3 pointsby dmkii4 hours ago3 comments
  • thomasgeelens4 hours ago
    Talked to a guy at a bar yesterday (Well he talked TO me, couldn't really get into a conversation) and he went: "Now I create WordPress plugins in 10 seconds, like for real! I have the most expensive Github Plan, all the agents and I just tell them what I want, I get it and publish it!".

    Mind you, my projects are also build with Claude Code / Coding Agents but I spec, I refactor, I research, etc. It was at that point I realised that there could be millions of people like him now. He unironically said: "When people ask me what I do, I tell them I'm a promp engineer".

    • dmkii3 hours ago
      I mean, it is one thing to build things for yourself or your company this way. It's a whole other thing to dump it on the rest of the world. I'm still flabbergasted by the fact that maintainers of projects I highly value have to shut down contributions due to the amount of AI slop contributions they receive, making it impossible to maintain the project.
      • prox33 minutes ago
        One of the things you run into as well, is that with all these launches, show HN’s, the companies or individuals hardly show themselves. Like the footer displays no “we are this and this team” , “I am a hobbyist who likes to work on a,b,c” and so the line of trust back to responsible or at least credible author or source is also broken.
  • dmkii4 hours ago
    I've been overwhelmed with the flood of interesting new things being released. I tried to put a number on it and across the board from Github repos to package registries to Show HN submissions there is just such an immense increase in output, especially since Claude Code and Codex. I think everyone has felt this, but I have not yet found a way to deal with filtering out the genuine quality from the AI slop.
    • prox4 hours ago
      Yeah, I have been following a subreddit where people offer their new plugin for a software I use.
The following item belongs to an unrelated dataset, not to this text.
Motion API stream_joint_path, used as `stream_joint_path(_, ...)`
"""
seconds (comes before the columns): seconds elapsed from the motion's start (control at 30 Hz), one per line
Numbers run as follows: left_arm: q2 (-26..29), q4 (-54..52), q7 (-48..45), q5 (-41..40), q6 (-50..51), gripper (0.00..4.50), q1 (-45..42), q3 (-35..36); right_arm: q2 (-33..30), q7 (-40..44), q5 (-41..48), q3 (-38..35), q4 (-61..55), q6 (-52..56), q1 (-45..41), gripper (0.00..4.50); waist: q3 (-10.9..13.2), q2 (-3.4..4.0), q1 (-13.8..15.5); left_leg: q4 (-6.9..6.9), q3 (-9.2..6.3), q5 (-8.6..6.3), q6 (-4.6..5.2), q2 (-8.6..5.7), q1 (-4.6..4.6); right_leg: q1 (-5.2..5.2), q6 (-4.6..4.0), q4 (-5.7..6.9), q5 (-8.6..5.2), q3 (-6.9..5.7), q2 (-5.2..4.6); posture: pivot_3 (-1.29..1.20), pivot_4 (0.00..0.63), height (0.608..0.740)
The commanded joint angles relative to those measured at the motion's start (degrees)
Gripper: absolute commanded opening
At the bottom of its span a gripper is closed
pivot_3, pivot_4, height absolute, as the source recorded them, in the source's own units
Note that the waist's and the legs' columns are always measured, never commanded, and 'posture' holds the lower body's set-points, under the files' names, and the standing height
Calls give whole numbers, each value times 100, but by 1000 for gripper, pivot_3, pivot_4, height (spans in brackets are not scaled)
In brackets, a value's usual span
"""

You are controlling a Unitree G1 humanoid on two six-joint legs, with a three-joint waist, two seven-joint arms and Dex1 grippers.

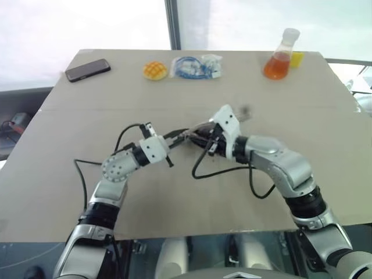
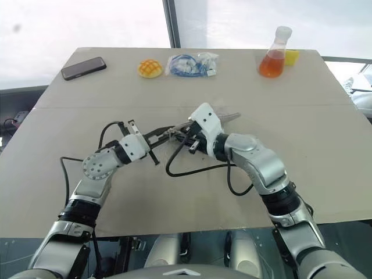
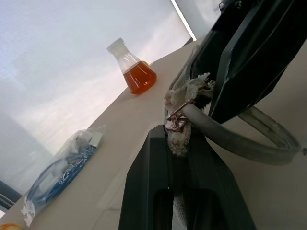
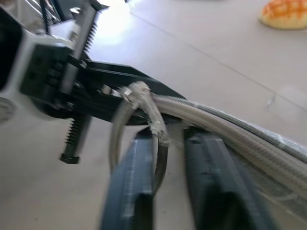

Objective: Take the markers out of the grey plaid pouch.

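Mid-frame, clamped both ends of grey plaid pouch point(image 2: 224, 118), left gripper point(image 2: 164, 136) and right gripper point(image 2: 187, 138) shut on it; opening zipper probably next.

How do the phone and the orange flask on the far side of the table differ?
The phone lies flat near the far left corner; the flask stands upright near the far right. The phone is dark and opaque; the flask is clear, part full of orange liquid, with a white cap. Both rest untouched on the table.
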Motion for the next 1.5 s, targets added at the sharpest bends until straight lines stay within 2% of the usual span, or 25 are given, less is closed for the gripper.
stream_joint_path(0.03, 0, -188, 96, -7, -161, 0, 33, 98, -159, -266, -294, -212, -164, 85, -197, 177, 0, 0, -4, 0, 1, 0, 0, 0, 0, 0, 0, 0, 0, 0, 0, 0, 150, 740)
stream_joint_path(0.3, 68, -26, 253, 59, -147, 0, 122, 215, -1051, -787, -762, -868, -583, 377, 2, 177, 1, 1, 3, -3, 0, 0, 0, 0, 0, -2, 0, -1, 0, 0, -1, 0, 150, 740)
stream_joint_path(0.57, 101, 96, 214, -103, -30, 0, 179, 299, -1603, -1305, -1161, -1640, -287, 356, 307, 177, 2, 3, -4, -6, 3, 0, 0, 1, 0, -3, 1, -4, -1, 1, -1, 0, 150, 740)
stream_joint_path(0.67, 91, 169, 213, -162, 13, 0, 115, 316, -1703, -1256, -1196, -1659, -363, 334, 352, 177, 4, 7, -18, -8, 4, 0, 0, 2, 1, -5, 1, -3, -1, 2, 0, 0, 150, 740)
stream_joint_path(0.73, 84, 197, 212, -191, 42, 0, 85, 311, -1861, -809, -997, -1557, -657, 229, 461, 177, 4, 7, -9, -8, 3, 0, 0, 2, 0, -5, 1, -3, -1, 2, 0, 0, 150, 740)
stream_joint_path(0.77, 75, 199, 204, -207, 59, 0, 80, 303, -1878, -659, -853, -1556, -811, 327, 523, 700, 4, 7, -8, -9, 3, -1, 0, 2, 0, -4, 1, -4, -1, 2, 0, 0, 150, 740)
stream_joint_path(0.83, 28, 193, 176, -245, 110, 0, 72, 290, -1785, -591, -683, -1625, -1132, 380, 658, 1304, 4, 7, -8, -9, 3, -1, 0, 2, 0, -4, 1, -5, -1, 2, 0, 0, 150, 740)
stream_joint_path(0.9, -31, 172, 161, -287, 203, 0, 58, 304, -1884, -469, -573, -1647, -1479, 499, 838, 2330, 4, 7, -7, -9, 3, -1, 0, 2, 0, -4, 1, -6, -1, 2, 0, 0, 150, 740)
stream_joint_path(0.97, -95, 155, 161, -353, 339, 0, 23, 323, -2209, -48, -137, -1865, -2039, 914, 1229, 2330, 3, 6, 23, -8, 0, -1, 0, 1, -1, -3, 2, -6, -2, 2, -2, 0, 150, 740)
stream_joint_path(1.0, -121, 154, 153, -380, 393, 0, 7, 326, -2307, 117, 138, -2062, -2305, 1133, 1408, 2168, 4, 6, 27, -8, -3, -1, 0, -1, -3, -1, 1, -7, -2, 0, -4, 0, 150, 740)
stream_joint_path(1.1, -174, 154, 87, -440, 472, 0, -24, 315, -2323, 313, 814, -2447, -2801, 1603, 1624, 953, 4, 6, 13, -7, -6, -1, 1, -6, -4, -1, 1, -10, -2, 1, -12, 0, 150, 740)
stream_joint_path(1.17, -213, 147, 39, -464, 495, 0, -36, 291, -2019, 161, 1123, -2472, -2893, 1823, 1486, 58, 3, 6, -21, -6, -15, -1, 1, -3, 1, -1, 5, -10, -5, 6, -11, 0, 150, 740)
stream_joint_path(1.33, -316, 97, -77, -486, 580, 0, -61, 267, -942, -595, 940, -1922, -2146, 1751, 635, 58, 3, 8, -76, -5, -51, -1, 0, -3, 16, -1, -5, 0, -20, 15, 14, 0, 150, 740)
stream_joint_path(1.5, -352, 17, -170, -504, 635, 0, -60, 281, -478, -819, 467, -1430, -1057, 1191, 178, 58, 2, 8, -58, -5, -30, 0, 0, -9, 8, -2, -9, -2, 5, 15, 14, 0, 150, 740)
And where it use to be like one or two a week, it’s now a daily “look at my thing I build!”

      The bar for entry has been lowered, the output increased, and quality suffers.
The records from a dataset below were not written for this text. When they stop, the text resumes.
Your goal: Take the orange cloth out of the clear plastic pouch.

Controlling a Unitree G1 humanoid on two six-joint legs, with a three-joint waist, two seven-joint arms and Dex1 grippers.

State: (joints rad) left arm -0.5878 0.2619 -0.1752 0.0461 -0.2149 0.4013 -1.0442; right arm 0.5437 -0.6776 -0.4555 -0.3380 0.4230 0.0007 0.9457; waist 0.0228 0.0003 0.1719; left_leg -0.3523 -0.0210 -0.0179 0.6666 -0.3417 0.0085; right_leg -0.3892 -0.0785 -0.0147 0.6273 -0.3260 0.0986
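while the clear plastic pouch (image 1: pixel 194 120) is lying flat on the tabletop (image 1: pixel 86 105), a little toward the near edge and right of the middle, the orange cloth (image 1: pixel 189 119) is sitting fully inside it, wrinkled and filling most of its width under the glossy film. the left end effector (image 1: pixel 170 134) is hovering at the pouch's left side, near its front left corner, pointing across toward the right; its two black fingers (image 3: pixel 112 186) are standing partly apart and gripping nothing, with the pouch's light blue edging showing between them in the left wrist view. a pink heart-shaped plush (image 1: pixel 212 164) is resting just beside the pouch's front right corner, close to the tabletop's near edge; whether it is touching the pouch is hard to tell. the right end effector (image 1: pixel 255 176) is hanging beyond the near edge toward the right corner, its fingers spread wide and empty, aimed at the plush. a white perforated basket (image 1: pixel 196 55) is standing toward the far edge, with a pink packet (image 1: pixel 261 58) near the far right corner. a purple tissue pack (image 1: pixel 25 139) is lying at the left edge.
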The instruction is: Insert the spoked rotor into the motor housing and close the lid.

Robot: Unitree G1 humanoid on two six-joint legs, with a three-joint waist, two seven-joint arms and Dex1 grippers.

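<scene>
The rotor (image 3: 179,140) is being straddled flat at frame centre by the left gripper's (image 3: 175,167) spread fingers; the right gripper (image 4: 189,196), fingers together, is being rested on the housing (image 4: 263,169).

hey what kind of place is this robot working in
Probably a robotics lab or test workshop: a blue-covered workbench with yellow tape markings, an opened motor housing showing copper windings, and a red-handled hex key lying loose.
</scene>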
      We had something similar when the internet grew, so much blogs and then monetised blogs, getting to the good bits was (and is) difficult. We need guides and curators.

      • dmkii3 hours ago
        100% agree with the curators part. I think this is often implicit, but we look for signals of quality, whether that's Github stars or a person we trust. I feel the sense of what is a good curator has shifted, or even the curators are overwhelmed. Similar to the enshittification paradigm: once you find a good source of curated content, let's say Substack, then it grows and needs its own curation.